Ante todo esto, el Partido Demócrata no dejó de estar una vez más consternado, indignado y comprometido, para luego tirar la toalla, si bien con gran dignidad. El 11 de mayo se presentó de urgencia en el Senado un proyecto de ley para reconocer a nivel federal el derecho al aborto, socavado por el Tribunal Supremo. Ante la previsible falta de votos, los demócratas, en un gesto de resignación, señalaron que la única solución posible pasaba por votar a los candidatos proabortistas en las elecciones de mid-term de noviembre, contando con poder hacer de la derogación del derecho al aborto una formidable oportunidad de propaganda electoral para ocultar los fracasos de los dos primeros años de Biden. Biden utilizó la palabra “aborto” en público por primera vez desde que asumió la presidencia, pero sin dejar de señalar que es un derecho de toda mujer decidir “abortar un bebé”, haciendo un guiño al lenguaje de los conservadores. Por otro lado, el católico Joe había reaccionado en 1973 a la aprobación de Roe, declarando que la mujer no debía tener el derecho exclusivo a decidir sobre su propio cuerpo, mientras en 1982 había votado a favor del Hyde Amendment propuesto por Reagan para impedir el uso de fondos federales para garantizar el derecho al aborto.

Biden, de hecho, tiene otras cosas en las que pensar y, mientras Politico publicaba el borrador de la sentencia, fue a Alabama, a la fábrica de armas Lockheed Martin, para alabar el arsenal que está permitiendo una feroz oposición al “retorno de los dictadores”. Tras defender, frente a la sentencia del juez Alito, “la libertad de elección de las mujeres”, declaró que Estados Unidos debe volver a defender la libertad y la civilización con misiles. Ciertamente, no debería preocuparle que Ucrania haya sido, gracias a la civilización que garantiza la blancura de sus mujeres, el país más competitivo hasta ahora en el turismo reproductivo, es decir, en la industria de los vientres de alquiler para extranjeros. Son precisamente estas mujeres, que hasta ahora han garantizado sus ganancias, las que ahora tienen que asumir los riesgos de esta industria reproductiva: al temer ser registradas, en virtud de las leyes europeas menos permisivas sobre la maternidad subrogada, como tutores legales de los niños, ahora no pueden huir de la guerra. Las mujeres que consiguen escapar y refugiarse en el país más cercano, Polonia, llegan para darse cuenta que les espera una prohibición inquebrantable de la interrupción voluntaria del embarazo. La civilización, sobre todo la que se defiende con las armas, no pocas veces es una trampa. Además, en su mismo discurso en la fábrica de armas, Biden, al igual que Trump hace unos años, convirtió a Rosie the Riveter, un ícono de la emancipación femenina, en un símbolo del sacrificio de las mujeres que trabajaron para apoyar a la democracia combatiente durante la Segunda Guerra Mundial.
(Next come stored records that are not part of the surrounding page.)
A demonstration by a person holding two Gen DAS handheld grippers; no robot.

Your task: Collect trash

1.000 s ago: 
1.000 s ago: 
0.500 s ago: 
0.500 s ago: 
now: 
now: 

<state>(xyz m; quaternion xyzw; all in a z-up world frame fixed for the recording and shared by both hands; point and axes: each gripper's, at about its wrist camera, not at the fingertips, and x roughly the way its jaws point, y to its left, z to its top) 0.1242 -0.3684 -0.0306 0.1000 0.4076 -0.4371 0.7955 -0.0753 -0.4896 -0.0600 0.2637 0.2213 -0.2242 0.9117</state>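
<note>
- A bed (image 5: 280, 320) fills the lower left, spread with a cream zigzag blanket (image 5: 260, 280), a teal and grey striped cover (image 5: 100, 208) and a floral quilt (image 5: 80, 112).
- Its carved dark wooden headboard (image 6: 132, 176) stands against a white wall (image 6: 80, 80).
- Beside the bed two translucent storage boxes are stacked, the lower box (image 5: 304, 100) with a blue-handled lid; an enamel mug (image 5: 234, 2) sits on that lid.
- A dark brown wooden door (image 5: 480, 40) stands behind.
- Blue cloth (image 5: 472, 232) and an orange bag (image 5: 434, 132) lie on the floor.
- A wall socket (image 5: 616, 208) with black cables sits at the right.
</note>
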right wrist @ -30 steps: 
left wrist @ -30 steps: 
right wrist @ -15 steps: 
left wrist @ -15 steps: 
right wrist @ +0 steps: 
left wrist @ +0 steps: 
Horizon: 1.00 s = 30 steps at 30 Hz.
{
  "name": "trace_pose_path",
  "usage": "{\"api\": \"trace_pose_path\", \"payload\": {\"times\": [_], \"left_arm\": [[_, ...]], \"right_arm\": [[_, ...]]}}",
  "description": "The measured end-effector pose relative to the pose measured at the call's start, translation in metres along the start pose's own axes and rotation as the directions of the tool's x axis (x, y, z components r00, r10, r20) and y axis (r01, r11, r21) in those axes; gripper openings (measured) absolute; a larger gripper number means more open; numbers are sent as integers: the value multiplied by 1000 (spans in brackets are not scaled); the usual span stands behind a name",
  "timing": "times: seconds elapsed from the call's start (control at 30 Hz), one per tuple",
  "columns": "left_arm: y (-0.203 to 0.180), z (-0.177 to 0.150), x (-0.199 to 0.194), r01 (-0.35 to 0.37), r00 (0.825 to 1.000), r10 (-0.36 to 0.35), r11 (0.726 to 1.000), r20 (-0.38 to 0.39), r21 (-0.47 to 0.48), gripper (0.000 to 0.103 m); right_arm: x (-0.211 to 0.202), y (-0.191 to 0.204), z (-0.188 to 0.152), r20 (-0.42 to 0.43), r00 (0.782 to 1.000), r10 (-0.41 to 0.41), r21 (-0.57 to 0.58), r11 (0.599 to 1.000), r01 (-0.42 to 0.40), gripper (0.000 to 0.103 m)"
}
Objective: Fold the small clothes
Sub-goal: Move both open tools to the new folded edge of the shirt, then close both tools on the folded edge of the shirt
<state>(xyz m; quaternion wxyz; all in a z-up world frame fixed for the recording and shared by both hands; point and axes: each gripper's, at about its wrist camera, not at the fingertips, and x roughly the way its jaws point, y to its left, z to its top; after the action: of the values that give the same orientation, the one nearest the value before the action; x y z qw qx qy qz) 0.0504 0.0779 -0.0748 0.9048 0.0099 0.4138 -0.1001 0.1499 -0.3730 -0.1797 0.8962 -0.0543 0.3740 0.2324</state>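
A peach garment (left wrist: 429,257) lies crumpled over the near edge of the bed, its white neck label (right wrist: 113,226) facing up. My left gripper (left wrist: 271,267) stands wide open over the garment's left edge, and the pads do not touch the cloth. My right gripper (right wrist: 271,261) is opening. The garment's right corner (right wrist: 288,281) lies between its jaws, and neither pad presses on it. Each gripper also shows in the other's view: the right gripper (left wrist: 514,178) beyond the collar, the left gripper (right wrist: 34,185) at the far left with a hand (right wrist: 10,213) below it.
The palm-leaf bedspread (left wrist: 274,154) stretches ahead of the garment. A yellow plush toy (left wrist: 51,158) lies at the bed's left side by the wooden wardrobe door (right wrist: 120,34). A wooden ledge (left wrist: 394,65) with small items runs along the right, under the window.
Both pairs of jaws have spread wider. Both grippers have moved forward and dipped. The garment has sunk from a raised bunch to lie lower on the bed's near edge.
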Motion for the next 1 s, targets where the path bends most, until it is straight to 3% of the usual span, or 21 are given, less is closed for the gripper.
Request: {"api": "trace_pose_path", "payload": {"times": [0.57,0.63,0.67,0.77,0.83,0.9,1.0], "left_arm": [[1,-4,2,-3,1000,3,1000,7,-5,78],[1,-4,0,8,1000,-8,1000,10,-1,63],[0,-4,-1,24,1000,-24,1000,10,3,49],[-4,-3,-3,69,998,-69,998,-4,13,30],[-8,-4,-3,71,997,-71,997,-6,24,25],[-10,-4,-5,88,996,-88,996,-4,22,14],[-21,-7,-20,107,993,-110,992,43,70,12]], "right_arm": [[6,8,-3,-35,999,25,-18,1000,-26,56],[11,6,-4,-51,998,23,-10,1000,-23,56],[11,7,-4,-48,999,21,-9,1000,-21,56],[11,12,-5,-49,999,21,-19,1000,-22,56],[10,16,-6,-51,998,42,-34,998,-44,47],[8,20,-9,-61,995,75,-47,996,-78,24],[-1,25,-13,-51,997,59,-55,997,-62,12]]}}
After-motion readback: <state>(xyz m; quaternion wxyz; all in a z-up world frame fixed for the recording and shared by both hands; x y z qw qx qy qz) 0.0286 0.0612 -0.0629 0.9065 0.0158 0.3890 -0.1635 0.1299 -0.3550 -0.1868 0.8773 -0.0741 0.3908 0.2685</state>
Es evidente, por tanto, que la defensa de la libertad de las mujeres para ser o no ser madres no puede delegarse a jueces ultraconservadores o a senadores demócratas interesados, ante todo, en hacer de ella su herramienta de campaña. Las mujeres que siguen protestando y se coordinan tienen claro que no se trata simplemente de un ataque a un derecho individual. Lo que está en juego es un intento patriarcal de reorganizar la sociedad estadounidense anclando a las mujeres en una posición subordinada dependiente de su función reproductora. Este intento está en consonancia con las transformaciones que la “guerra por la civilización” promovida por Biden está provocando a escala transnacional, al integrar a las refugiadas ucranianas como mano de obra barata en las cadenas globales de cuidados, usando su género y sus permisos de residencia temporales como palanca. Consciente del alcance radical y global del derecho al aborto, la Women’s March ha convocado un summer of rage, que prevé una Women’s Convention en agosto. Sin embargo, hará falta algo más que una conferencia de mujeres activistas para transformar la rabia en un movimiento feminista de masas capaz de oponer un rechazo colectivo al plan patriarcal y conservador de reforma de la sociedad estadounidense.